I met Jerry Murphy at the ISHR conference in Saskatoon, and we became good friends. Some years later, it was a tremendous pleasure and privilege to work with him and Marc van der Poel on the Oxford Handbook of Quintilian. Jerry was a fine scholar, but just as importantly he was, as the Greeks put it, a kalos kagathos: a gentleman.

Mike Edwards

 

In his lovely encomium to Jerry Murphy in the most recent volume of Rhetorica, Don Paul Abbott acknowledges his magisterial scholarly record but focuses his remarks more on the deep influences Jerry Murphy has had on individuals and groups, through founding learned societies, journals, and even a publishing house, and in particular, his work as an indefatigable mentor and sponsor. He notes that Jerry was active right up to the very end, receiving his newest work, the Oxford Handbook of Quintilian, co-edited with Marc van der Poel and Mike Edwards, a week before he died. This project, like so many others, speaks to Jerry as “an impresario, and organizer, and a promoter of rhetorical scholarship that benefitted many individual careers and the development of the field itself.”  The recent development of ISSJR is a perfect example – indeed, we are his last new society.
While most of us have been deeply informed by his scholarship across the years and have our own stories of encountering Jerry and his work, a series of informal discussions with him at an ISHR meeting in Chicago led to his work with American scholars on the collection Traditions of Eloquence: The Jesuits and Modern Rhetorical Studies (Fordham Press, 2016). But he knew the work we had started was international, global in scope, and he helped work his impresario magic to create a space for us all at ISHR in Tubingen in 2015. There we offered an open invitation for interested scholars to join us for lunch.

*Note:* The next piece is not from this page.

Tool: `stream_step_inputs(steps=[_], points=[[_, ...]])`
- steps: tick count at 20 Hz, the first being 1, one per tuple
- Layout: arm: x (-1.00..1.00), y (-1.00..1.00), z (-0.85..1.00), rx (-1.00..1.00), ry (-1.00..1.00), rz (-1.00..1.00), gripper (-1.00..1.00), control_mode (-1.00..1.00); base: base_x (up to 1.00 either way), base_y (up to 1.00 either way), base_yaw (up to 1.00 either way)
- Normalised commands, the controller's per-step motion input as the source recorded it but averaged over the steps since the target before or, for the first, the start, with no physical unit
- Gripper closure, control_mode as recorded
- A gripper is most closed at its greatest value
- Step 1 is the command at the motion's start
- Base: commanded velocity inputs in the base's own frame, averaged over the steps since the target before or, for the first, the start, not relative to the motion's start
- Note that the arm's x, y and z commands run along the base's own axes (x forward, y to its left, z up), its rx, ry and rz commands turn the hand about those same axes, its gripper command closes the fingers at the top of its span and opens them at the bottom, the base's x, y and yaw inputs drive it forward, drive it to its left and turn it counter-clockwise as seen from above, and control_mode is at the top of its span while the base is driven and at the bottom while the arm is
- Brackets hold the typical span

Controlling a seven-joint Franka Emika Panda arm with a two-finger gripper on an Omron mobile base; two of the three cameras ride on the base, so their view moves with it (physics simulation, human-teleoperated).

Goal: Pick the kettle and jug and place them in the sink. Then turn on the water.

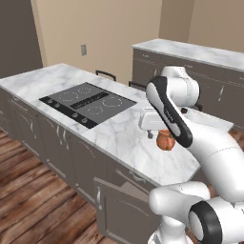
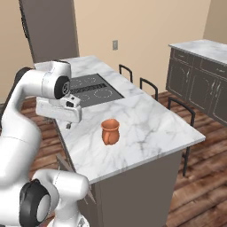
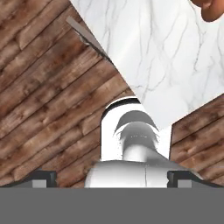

About twenty people RSVP’d. About forty people showed up. And Jerry did what Jerry did – he rolled up his sleeves, helped cut the sandwiches in half and serving them to the crowd! It was a 21st century version of the story of loaves and fishes.
By the end of the conference a small working group had been organized and we knew we would become a new scholarly community, connected to ISHR. We held our first formal set of meetings at ISHR London in 2017 and formalized our bylaws in 2019 at ISHR New Orleans and offer several panels at each biennial conference. Jerry was always there in person or in spirit, organizing, encouraging, sometimes even goading if he thought the work was too slow, but always inspiring us with his vision for the future of this new area of work, which he saw as rich and significant.
Even as his health began to fail, he kept us in mind and urged us along.  In a letter dated November 20, 2021 (just a few weeks before he died) his opening line was: “How is our Jesuit project coming along?”  We owe him all our respect and gratitude, and ISSHR will try to repay his efforts by offering our best labors to realize the vision he had for us.

International Society for the Study of Jesuit Rhetoric

 

‘Never leave home without rhetoric’ was Jerry Murphy’s commitment. Now he has left us, but he has not left rhetoric without home. He has built it a home in ISHR. Jerry Murphy truly was ISHR.

Manfred Kraus

 

Words are just words, but Rhetoric is much more. Who can deny that the name citizen, even with all its meaning, can only move us on the right lips, as pronounced by Cicero or Mark Anthony? Bur Rhetoric is much, more than inspiration, it can also change reality and drive History: “We here highly resolve that these dead shall not have died in vain -that this nation, under God, shall have a new birth of freedom- and that government of the people, by the people, for the people, shall not perish from the earth.”